2023年12月
主任司祭 アントニオ・カマチョ
私たちは主イエス・キリストの現れを待ち望んでいる。
今年も待降節が始まります。今年は何か違うでしょうか。現在の状況を見ると、あちらこちらで戦争が起きています。何か支援するべきでしょうか?何もしなくてもよいのでしょうか?
この待降節、私たちには何か希望があるでしょうか?私たちの希望は誰なのでしょう?
さて、公会議は「平和の本質」について次のように述べています。「平和は単なる戦争の不在でもなければ、敵対する力の均衡を保持することだけでもなく、独裁的な支配から生じるものでもない。平和を正義のわざと定義することは正しい。平和とは、人間社会の創立者である神によって、社会の中に 刻み込まれ、常により完全な正義を求めて人間が実現しなければならない秩序の実りである。事実、人類の共通善は、基本的には永遠の法則によって支配されるが、共通善が具体的に要求する事柄は、時の経過とともに絶えず変動する。平和は永久に獲得されたものではなく、絶えず建設すべきものである。」(現代世界憲章78 )
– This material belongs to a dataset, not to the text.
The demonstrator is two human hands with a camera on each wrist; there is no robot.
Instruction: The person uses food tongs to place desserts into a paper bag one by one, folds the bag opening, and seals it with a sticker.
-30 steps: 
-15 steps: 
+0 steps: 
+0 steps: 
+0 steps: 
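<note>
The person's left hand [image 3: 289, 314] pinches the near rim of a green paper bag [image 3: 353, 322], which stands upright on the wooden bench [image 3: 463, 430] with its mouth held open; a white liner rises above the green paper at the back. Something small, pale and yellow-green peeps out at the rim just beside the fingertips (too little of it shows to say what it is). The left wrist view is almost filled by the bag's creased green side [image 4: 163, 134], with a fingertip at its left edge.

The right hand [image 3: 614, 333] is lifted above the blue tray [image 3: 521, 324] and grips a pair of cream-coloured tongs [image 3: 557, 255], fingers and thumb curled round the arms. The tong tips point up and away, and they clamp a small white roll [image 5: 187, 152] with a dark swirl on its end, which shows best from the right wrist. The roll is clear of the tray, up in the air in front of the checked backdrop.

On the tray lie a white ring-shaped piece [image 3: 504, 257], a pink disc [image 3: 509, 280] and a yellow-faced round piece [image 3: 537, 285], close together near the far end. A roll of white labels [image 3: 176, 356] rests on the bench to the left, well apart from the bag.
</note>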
憲章はさらに続けます。「しかし、それだけで十分ではない。個人の善が安全に確保され、人々が精神と才能の富を信頼をもって互いに自発的に交流し合わなければ、地上に平和は獲得できない。他人と他国民および彼らの品位とを尊重する確固たる意志、また兄弟愛の努力と実践は、平和の建設のために絶対必要である。こうして平和は愛の実りでもある。愛は正義がもたらすものを超える。」(同上)
真の平和は、一人ひとりの超越的な人格の尊厳とその基本的人権を擁護し、互いの正義、互いの共通善を守るために、自分の損得を超えて相手に尽くす愛がなければ実現することはできないというのです。そのような愛は、原罪に傷ついた人間の力を超えるものであり、その愛がキリストによってもたらされたこと、「キリストの平和」を宣べ伝えます。正義と秩序を基調とした世界の在り方です。
教会が目指すのはあくまで「平和の論理」です。だから、「平和は、単に戦争の不在でもなければ、敵対する力の均衡を保持するだけでもない。平和は正義の業であり、愛の実りである」という公会議の言葉は、文字通り、重く受け止めなければならないと思います。